=== What is needed ===
Between the line containing "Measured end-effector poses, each" and the line containing "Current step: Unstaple" lies a run of lines; give that run again exactly, with both of those lines, and nothing else from the entries below.

Data excerpts Block Start

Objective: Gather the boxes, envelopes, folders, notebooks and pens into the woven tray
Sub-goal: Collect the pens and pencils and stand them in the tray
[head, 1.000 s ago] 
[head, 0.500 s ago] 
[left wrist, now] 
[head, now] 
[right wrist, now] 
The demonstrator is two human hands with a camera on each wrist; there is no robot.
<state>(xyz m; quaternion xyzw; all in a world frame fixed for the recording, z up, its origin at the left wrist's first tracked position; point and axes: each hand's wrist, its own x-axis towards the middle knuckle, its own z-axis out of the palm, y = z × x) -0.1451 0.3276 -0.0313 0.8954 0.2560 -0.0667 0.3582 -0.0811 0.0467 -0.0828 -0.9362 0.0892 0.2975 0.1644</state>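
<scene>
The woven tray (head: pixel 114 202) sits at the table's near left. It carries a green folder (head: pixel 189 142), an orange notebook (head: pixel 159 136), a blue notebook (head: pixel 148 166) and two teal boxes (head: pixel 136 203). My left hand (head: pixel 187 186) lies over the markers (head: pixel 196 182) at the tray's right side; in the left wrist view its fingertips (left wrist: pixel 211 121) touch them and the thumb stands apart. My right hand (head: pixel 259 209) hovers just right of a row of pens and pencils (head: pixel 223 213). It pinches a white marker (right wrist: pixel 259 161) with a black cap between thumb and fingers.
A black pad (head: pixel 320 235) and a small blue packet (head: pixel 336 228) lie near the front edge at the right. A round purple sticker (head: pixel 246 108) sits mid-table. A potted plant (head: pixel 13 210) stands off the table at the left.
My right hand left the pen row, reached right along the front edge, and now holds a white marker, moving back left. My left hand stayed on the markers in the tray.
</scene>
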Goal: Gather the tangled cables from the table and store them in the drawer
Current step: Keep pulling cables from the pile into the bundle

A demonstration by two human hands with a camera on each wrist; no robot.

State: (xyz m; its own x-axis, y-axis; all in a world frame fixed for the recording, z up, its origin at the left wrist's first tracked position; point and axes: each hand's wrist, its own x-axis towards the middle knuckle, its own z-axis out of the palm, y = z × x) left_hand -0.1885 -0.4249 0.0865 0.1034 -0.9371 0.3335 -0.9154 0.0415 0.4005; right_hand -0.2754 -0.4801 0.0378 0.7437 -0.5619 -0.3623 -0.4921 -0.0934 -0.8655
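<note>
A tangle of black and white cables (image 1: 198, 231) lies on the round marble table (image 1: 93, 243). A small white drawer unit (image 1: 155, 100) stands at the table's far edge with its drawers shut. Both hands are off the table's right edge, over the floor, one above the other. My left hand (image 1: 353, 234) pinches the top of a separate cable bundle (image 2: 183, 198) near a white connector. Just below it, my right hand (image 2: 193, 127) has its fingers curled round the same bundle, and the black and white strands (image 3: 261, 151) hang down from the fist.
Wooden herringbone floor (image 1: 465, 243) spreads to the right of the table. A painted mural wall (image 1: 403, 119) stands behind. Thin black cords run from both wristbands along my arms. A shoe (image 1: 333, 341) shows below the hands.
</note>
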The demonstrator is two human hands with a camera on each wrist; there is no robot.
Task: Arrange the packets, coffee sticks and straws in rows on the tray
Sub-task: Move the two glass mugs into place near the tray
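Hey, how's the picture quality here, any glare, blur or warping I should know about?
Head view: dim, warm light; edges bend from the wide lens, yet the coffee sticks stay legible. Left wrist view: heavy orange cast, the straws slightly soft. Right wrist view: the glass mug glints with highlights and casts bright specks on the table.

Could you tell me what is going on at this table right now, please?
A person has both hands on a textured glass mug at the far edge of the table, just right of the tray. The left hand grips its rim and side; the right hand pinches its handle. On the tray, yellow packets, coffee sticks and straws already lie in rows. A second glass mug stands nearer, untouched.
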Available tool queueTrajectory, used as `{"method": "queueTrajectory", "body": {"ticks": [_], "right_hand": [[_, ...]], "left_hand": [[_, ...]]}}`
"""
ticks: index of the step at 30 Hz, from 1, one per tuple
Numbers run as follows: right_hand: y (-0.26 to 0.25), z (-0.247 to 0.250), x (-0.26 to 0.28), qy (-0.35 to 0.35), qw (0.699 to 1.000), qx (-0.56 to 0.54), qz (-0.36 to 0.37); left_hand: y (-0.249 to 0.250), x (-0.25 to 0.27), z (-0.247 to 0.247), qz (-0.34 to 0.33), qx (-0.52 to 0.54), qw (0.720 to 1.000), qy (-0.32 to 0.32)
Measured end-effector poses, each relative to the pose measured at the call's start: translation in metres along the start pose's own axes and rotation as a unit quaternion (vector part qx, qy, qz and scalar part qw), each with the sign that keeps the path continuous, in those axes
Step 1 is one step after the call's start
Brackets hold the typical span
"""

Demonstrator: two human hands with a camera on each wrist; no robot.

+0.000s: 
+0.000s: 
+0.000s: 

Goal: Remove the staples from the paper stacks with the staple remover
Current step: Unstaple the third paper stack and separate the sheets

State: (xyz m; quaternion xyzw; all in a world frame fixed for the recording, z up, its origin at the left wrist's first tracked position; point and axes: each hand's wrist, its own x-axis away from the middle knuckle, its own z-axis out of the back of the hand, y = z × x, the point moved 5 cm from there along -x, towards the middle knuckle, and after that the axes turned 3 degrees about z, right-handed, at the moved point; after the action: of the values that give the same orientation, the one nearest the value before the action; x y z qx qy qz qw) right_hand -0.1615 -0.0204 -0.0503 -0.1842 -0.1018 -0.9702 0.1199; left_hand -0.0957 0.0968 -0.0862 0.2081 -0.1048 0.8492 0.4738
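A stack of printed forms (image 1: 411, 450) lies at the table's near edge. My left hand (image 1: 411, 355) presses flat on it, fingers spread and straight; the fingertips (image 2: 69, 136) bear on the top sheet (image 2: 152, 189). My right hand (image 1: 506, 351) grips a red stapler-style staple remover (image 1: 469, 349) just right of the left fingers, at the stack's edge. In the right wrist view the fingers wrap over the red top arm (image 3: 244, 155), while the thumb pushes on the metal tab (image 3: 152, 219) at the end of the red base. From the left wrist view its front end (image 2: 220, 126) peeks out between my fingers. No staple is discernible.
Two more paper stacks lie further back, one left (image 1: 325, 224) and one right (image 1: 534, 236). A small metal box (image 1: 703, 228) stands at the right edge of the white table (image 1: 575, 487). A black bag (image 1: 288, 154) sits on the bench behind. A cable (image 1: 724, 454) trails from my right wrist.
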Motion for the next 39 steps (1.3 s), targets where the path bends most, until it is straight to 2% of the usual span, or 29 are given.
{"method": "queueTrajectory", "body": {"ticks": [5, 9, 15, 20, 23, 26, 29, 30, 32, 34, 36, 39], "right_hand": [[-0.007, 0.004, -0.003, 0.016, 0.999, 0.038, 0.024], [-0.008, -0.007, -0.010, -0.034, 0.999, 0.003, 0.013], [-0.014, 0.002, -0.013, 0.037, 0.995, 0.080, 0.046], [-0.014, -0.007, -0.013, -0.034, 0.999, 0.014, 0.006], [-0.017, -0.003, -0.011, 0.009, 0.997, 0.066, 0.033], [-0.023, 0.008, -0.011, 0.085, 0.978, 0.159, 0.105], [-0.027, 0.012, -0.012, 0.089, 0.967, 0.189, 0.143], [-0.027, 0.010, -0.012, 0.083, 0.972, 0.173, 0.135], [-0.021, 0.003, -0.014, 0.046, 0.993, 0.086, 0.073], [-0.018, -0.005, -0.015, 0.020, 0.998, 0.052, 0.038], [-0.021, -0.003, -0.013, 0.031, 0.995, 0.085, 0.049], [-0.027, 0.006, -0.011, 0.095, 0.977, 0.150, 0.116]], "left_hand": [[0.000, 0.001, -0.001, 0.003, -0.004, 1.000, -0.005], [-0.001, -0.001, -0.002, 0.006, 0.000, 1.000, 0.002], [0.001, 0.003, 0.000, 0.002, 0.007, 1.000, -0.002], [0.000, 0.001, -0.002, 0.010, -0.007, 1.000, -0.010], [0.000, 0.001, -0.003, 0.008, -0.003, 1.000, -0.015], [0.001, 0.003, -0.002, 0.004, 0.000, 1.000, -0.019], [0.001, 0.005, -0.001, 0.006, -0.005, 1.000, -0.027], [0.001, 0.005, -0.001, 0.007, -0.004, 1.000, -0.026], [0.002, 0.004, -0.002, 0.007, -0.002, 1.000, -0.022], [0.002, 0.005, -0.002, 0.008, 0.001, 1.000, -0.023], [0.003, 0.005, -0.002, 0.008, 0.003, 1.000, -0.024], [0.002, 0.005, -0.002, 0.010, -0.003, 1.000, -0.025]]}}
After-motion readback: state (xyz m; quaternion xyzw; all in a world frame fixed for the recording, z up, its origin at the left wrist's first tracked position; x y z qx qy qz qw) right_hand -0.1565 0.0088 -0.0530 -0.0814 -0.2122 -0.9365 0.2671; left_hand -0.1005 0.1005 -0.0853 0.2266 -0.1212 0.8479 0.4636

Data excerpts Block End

=== Result of the exercise ===
Measured end-effector poses, each relative to the pose measured at the call's start: translation in metres along the start pose's own axes and rotation as a unit quaternion (vector part qx, qy, qz and scalar part qw), each with the sign that keeps the path continuous, in those axes
Step 1 is one step after the call's start
Brackets hold the typical span
"""

Demonstrator: two human hands with a camera on each wrist; no robot.

+0.000s: 
+0.000s: 
+0.000s: 

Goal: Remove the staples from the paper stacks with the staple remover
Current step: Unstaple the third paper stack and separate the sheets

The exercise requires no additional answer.